As I began to see the inner beauty in these “broken people”, how open they are and willing to accept and trust others, especially those who share their lives and help them with their special needs, I began to understand that I didn’t need my mask anymore. I discovered the freedom and enjoyment there is in sharing the simplest things, like making supper with Mo the accomplished salad chef, or going to McDonalds (Me? McDonalds?)for Friday night coffee or taking Gene’s cat, Joseph, to the vet, or playing pool with Glen (he always won) or consoling Melanie who couldn’t go see her mother again. There is genuine love, compassion, celebration and consolation in every L’Arche community, wherever you go. Truly, a Sign of Hope for the world.
And salvation for Fritz and me.
Before closing, I just have to tell you about a big and lively event. The DC/Va L’Arche celebrated its 25th Anniversary. About 180 people, many from the other 5 communities in our eastern region, as well as former assistants and community leaders and our own folks, came to town for two days of celebration. One former assistant came all the way from Hawaii, another from Germany and she brought her 3 year old son. It was a high old time, beginning with a picnic in Rock Creek Park. There was much re-unioning, hugging, singing, with hot dogs and music. Then the out-of-towners headed off to the Open Houses at the Adams Morgan homes. That evening there was a sumptuous banquet at the Blessed Sacrament Church in Chevy Chase with everybody dressed for the occasion. Again, much music, sharing of memories, speeches, awards. My friend Dottie got an award -she’d been with L’Arche since the beginning 25 years ago. And then the tables were cleared, the d.j. started the music and the dancing erupted. My, the place was jumpin’.

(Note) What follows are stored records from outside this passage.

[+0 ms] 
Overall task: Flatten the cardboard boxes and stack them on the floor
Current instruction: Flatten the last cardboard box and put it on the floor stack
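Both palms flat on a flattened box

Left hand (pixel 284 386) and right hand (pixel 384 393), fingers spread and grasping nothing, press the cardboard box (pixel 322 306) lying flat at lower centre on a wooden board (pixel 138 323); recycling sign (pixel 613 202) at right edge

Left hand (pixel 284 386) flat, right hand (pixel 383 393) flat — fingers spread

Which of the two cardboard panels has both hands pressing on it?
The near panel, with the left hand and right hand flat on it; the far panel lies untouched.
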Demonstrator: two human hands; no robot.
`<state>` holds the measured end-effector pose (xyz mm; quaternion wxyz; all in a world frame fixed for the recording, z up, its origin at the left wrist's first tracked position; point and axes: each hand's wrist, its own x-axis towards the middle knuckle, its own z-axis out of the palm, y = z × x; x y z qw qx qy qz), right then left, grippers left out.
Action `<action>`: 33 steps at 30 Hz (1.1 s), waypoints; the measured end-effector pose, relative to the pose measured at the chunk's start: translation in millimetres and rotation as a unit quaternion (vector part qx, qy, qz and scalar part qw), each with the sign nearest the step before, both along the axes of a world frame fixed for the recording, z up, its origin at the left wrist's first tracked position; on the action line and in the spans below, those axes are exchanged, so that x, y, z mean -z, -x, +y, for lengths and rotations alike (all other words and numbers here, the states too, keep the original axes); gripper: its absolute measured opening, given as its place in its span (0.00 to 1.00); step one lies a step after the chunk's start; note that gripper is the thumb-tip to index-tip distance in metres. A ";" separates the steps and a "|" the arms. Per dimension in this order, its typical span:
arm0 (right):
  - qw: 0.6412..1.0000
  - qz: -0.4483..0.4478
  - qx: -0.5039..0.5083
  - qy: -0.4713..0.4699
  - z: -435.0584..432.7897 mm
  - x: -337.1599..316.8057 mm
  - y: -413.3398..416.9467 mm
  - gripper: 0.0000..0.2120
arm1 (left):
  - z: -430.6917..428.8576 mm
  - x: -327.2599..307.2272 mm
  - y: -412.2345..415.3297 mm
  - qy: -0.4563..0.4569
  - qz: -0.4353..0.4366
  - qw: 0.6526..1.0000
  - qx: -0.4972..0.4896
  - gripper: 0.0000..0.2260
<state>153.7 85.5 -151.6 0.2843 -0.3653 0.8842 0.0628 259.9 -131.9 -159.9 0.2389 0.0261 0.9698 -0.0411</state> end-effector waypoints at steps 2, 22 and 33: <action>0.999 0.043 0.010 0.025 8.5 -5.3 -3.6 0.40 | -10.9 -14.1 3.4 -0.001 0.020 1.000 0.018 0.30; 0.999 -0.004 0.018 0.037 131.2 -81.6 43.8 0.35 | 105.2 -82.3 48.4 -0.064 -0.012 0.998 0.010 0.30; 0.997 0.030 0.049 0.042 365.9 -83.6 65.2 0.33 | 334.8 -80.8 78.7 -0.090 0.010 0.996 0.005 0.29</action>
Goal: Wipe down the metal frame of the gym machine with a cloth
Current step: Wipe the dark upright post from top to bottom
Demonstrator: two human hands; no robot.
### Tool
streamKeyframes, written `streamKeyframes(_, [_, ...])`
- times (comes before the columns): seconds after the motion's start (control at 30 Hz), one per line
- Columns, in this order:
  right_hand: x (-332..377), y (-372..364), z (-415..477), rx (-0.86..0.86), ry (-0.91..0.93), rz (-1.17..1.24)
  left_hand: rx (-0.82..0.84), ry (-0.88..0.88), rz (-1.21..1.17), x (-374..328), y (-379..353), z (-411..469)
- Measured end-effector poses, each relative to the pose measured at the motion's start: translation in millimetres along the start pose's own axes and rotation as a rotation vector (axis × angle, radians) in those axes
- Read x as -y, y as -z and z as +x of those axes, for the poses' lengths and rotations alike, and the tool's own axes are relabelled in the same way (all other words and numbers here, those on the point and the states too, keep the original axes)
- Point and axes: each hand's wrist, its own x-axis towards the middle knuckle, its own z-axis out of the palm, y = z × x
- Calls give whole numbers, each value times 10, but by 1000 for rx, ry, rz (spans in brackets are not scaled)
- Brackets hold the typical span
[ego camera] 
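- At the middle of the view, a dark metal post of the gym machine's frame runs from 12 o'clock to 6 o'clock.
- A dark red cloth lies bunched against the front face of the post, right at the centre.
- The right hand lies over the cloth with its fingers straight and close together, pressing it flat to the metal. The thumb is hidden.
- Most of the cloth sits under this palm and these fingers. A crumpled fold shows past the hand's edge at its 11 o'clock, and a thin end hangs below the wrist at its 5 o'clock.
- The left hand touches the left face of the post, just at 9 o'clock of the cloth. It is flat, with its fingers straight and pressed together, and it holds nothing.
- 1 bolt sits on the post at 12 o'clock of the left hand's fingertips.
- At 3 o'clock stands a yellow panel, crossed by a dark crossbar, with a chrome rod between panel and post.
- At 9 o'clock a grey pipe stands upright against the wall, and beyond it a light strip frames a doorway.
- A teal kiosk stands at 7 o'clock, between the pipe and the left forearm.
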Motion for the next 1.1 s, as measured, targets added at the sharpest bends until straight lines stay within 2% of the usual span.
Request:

On Sunday morning, Highland House in Arlington served breakfast and we all moved on to Marymount University for the closing worship service. The local folks enacted the parable of the great banquet while I narrated it. The whole community ended up on stage, waving scarves and carrying on enthusiastically. Deborah, one of the core members who knows practically every show tune written, joined me in singing, “It’s a Wonderful World”. After the following reception, people piled into their vans and headed home. Isn’t this a wonderful example of Jesus’ instruction in today’s gospel – “love your neighbor as yourself”.
So I am doubly blessed – my son is where I longed for him to be so many years ago – and from my own experience in L’Arche I have learned more about being beloved and loving that I ever thought possible.
Will you join me in one verse of one of L’Arche’s favorite songs “This Little Light of Mine”?
And these “little lights” surely do shine. AMEN! And thank you.